You’ve probably heard the axiom about autism’s infamous variability: If you’ve met one child with autism, you’ve met one child with autism — meaning that every child shows a unique combination of atypical behaviors. The same could be said for a mouse carrying an autism-linked genetic glitch.
Mice may all look alike but, like people, they carry different combinations of background genes that may interact with a given mutated gene. They also have variable exposures in utero and experiences after birth that may influence the expression of genes. Even if all of these variables were the same, no two mice, like no two people, will respond to a given situation in exactly the same way.
And yet, most studies are designed as if mice were all the same.
Researchers typically use only one ‘cohort,’ a group of about three dozen mice, for a given set of experiments. In the handful of studies that have used more than one cohort — the latest of which came out 9 May in the Journal of Neuroscience — sometimes the results hold up, and sometimes they don’t.

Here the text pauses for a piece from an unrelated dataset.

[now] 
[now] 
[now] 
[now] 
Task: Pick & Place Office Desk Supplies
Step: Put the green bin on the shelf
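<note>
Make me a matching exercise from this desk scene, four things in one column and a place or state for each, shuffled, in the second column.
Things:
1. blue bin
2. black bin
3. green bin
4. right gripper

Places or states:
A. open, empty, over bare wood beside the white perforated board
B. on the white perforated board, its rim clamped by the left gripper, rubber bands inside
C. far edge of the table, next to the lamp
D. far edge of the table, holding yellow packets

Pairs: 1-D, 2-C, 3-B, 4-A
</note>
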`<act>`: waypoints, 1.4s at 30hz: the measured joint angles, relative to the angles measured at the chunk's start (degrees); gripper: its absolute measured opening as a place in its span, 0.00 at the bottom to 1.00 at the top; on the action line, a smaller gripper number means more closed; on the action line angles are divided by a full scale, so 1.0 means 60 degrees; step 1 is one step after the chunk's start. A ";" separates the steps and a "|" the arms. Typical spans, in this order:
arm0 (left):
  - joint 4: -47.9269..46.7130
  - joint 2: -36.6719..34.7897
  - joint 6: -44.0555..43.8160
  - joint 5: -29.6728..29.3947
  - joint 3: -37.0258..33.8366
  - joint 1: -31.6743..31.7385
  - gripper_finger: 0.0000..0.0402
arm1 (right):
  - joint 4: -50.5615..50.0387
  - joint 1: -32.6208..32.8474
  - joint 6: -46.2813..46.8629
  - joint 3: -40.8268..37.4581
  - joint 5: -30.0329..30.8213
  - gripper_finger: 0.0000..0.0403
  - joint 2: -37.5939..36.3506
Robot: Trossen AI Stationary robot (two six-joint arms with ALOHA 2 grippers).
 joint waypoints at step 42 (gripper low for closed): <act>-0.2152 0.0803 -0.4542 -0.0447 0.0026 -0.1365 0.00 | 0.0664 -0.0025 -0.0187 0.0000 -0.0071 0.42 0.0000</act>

“From my reading of the literature, the field has been seriously muddied by the current lack of required standards for at least one replication before publication — and before press releases,” says Crawley, chief of behavioral neuroscience at the National Institute of Mental Health, and lead investigator of the new report.
The report gives a perfect example of the many flavors of variability in mouse models. Crawley and her colleagues looked at mice carrying a mutation in one copy of SHANK3, a gene that’s strongly linked to autism.
The mice debuted in 2010 (with Crawley as one of the authors), and the new study validates some previous findings. For example, it confirms that these mice show normal social behaviors as adults and mild deficits during juvenile social interactions.
The new study also looked at a wide range of behaviors in three independent cohorts. The researchers found that, although object recognition and motor performance are consistent among the groups, repetitive self-grooming, abnormal ultrasonic vocalizations and water-maze learning are not.
It’s pretty clear, then, that mouse studies need to be repeated — in multiple cohorts and strains. Crawley’s lab routinely creates two cohorts of mice for each experiment. If the results don’t match, the researchers make a third.
These extra steps are no doubt more time-consuming and expensive, but without them, the data don’t mean much. If you study one mouse cohort of autism, you study one mouse cohort of autism.